Scotus’s theology, in so far as it touched on politics, was certainly different to that of Aquinas. Scotus offered systems of natural law and human virtue, a theory of the origins of human society, and a description of the relationship between the prince and the sacred. In all of these aspects of his theology, Scotus preferred not to use the natural ends or purposes that were so important a part of the social and political thought of Aquinas. Aquinas believed that there were natural purposes impressed in humanity by God that inclined humanity to self preservation, family life, and participation in the state, and he developed his doctrine of natural law from these inclinations. Scotus was not interested in any talk of natural purposes. His natural law was a law more or less congruent with human reason or God’s commands. Overall, Scotus’s natural law tended to be less important as a standard than in Thomist accounts of human life. This was sharply obvious in Scotus’s treatment of the relationship between the secular prince and the Jews. For Scotus, the prince’s job was to reconcile clashing rights. Should the prince baptise Jewish children (and the children of other unbelievers) without their parents’ consent? Scotus thought that he or she should, on the basis that while the Jewish parent did have a right in their child, God’s right was greater, and so the prince must defend God’s right. This became a vital place for early modern Scotist theologians to reflect on the relationship between the secular prince, the sacred, and force.
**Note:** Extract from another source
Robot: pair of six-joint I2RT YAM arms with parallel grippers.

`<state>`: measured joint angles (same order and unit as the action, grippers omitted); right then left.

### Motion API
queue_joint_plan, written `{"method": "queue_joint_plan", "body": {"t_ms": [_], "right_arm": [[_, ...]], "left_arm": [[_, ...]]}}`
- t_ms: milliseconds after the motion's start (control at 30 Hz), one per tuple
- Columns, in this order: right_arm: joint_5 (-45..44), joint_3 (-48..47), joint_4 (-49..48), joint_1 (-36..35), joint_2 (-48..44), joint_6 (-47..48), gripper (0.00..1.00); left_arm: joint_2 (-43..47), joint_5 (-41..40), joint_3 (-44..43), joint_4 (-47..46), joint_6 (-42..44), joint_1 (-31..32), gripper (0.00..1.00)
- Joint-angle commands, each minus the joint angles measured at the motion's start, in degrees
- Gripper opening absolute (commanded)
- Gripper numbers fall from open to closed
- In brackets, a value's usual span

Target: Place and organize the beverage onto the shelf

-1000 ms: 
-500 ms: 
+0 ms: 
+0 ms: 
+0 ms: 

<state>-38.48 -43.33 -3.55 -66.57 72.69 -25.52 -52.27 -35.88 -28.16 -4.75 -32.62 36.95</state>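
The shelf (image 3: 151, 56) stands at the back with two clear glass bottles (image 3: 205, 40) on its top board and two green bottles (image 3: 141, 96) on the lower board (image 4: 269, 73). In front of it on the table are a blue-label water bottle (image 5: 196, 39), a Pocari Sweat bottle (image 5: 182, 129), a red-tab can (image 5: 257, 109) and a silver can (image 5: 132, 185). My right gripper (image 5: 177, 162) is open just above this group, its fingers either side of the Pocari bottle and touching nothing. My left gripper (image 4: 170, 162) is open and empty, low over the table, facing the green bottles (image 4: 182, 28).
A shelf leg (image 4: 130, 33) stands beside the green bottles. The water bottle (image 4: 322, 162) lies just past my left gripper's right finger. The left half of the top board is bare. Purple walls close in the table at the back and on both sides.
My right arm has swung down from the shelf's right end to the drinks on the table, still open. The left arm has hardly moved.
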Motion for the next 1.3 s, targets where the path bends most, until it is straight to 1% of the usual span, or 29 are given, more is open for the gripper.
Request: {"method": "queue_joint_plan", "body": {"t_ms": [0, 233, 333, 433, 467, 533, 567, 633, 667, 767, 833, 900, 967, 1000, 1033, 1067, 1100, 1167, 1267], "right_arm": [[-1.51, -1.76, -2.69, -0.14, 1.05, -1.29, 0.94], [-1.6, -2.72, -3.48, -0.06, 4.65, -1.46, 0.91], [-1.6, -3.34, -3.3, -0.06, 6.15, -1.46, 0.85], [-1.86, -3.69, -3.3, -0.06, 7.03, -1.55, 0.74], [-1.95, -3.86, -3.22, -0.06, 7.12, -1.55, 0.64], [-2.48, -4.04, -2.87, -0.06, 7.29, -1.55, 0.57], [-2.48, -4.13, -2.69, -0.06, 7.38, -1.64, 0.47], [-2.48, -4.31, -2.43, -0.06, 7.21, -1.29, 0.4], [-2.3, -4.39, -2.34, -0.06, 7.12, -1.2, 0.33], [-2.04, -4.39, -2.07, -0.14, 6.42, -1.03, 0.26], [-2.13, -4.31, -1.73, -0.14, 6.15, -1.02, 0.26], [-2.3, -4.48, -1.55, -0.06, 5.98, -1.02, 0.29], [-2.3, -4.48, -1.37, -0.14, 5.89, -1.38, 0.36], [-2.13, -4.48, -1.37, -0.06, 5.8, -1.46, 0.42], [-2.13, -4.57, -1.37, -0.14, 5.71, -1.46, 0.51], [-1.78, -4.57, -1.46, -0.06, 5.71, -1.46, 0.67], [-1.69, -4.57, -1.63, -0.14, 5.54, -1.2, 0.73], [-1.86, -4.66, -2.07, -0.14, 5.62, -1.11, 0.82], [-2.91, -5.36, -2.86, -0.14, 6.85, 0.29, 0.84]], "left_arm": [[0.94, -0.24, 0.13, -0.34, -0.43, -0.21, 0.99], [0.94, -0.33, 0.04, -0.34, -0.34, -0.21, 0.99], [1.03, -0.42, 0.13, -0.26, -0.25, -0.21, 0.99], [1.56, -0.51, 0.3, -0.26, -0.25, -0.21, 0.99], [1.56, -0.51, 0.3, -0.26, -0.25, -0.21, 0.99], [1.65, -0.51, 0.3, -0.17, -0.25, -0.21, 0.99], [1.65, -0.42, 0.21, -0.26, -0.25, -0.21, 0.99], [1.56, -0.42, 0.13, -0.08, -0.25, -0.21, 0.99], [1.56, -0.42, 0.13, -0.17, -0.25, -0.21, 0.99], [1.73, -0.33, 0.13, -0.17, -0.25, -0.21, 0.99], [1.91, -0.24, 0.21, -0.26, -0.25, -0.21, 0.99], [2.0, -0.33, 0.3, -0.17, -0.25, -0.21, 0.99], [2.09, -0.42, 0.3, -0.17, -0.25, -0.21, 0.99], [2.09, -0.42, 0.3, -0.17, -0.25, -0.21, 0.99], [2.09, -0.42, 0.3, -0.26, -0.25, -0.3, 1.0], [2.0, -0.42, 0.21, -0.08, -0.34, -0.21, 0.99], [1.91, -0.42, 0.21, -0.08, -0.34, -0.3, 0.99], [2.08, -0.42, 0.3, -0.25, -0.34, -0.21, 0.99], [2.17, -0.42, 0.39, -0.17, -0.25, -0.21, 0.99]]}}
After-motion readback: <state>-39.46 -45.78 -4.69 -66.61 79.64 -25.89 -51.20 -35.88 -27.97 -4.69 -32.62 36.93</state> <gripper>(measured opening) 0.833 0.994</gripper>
The early modern Franciscan scholastics offer a perspective on warfare alternative to the one familiar to us from the School of Salamanca. The School of Salamanca, and especially its later Jesuit members like Francisco Suárez, tended to discourage the use of force in conversion. By contrast, the Franciscans who followed Scotus were much more likely to recommend the use of civil or military force to advance the faith. The Scotist theologian and servant of the Emperor Charles V, Alfonso de Castro, made use of Scotist arguments to defend the emperor’s war against the Protestant princes of Germany in the 1540s. Another Scotist, Juan Focher, probably made use of these arguments when advising the viceroy of New Spain in the 1560s and 1570s. His defence of the use of force in conversion that was printed at Seville in 1574 was certainly a Scotist one. And John Punch offered a completely developed Scotist theory of war in his extensive publications of the 1650s and 1670s. Castro, Focher, and Punch were the most prominent Franciscan theorists of war as such, but they worked in a much wider community of Scotist theologians who were sympathetic to their fundamental assumptions. Prominent seventeenth-century Scotists educated in Rome like Filippo Fabri, Angleo Volpi, Bartolomeo Mastri, Anthony Hickey, and Lorenzo Brancati da Lauria all carefully defended Scotus’s doctrine of forced baptism. Scotus also had admirers outside of the Franciscan order. John Mair, a secular priest teaching at Paris, Glasgow, and St Andrews in the early sixteenth century, followed Scotus on forced baptism and insisted that difference of religion alone might justify a war fought by Christian princes on non-Christians.

I will shortly publish, with my colleague Dr Todd Rester, a collection of Latin texts and English translations by these Scotist theologians on warfare. This work was done as part of ‘War and the Supernatural in Early Modern Europe’, a research project funded by the European Research Council between 2016 and 2021. We include Scotus writing on forced baptism (with the seventeenth-century commentary by Hickey), John Mair on war in the Holy Land and New World, Alfonso de Castro on war against the Schmalkaldic League, Juan Focher on war in New Spain, and John Punch on war against the Protestants in Britain and Ireland. Provisionally titled Franciscans and Scotists on War: John Duns Scotus’s Theology, Anti-Judaism, and Holy War in Early Modernity, I hope this book will be of practical use to scholars directly concerned with the just war tradition and the Franciscans as well as to historians interested in the wider relationship between state power and sacred power in European early modernity.